Analysts emphasise the importance of liquidity, particularly for short-term speculators.

In anticipation of the ETF launch, companies are gearing up for a flurry of online advertising and marketing efforts. Bitwise and VanEck are among those who have already released ads promoting Bitcoin as a viable investment option.

The SEC’s approval comes on the heels of a recent incident where an unauthorised individual posted a fake announcement on the SEC’s social media account, falsely claiming approval for the products.

The agency promptly disavowed and deleted the post, confirming an ongoing investigation in coordination with law enforcement and its internal watchdog.

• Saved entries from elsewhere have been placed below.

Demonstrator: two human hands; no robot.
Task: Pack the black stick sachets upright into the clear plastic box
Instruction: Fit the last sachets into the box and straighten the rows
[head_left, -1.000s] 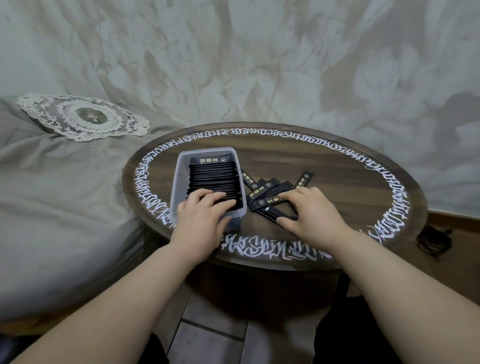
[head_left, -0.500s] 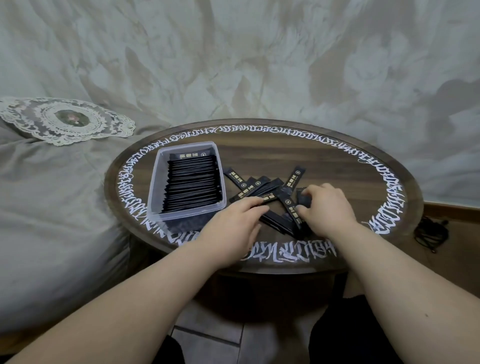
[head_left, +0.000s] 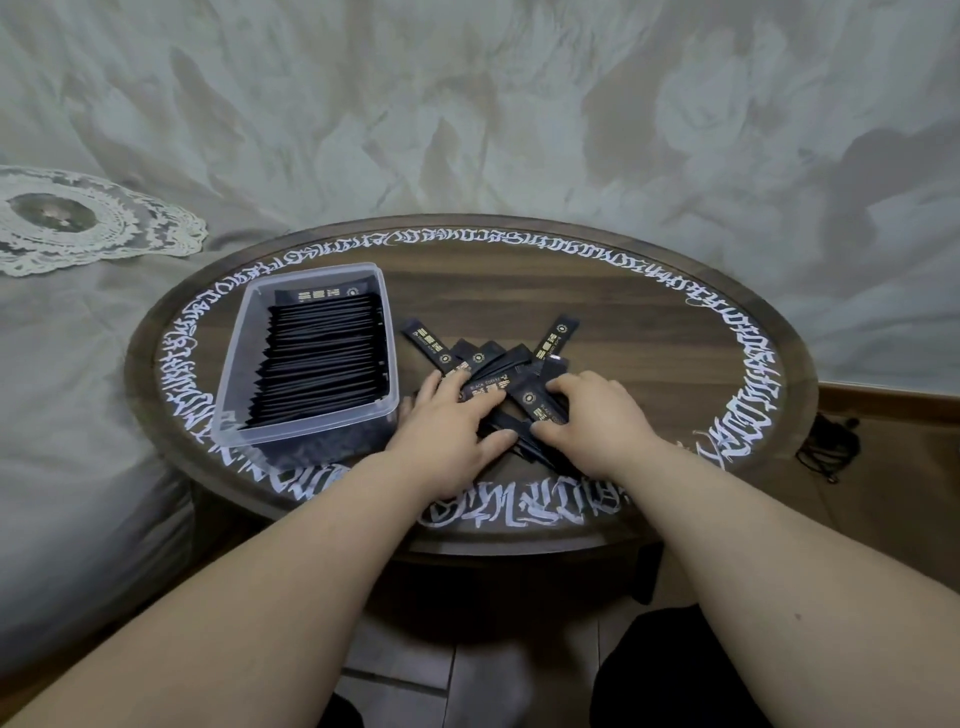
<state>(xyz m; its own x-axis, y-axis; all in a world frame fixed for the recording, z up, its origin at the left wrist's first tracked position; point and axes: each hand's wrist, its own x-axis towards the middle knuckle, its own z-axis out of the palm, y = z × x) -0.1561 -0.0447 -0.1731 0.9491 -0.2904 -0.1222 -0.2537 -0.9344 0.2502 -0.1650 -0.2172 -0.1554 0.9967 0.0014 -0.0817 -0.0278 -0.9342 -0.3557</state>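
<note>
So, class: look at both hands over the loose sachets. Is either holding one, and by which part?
Cannot be told: left hand and right hand rest on the loose sachets; no grip shows.

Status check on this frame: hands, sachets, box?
Left hand and right hand both flat on loose sachets, gathering, nothing lifted. Clear box nearly full, sachets upright. Nothing in the way.
</note>
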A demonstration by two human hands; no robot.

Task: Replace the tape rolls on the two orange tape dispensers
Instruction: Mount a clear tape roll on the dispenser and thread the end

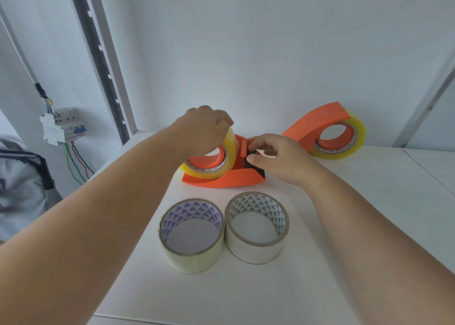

Despite the incident and a momentary confusion in the SEC’s announcement, the crypto industry remains jubilant. Grayscale CEO Michael Sonnenshein expressed excitement about the prospect of democratising access to Bitcoin, while NYSE’s Douglas Yones hailed the approval as a “milestone” for the ETF industry.

According to Reuters, Cynthia Lo Bessette, Head of Digital Asset Management at Fidelity, sees the new products as providing “increased choice for investors who want to engage with” crypto.

Some regulatory experts posit that the approval of Bitcoin ETFs could pave the way for innovative crypto products, with several issuers filing for ETFs tracking other cryptocurrencies.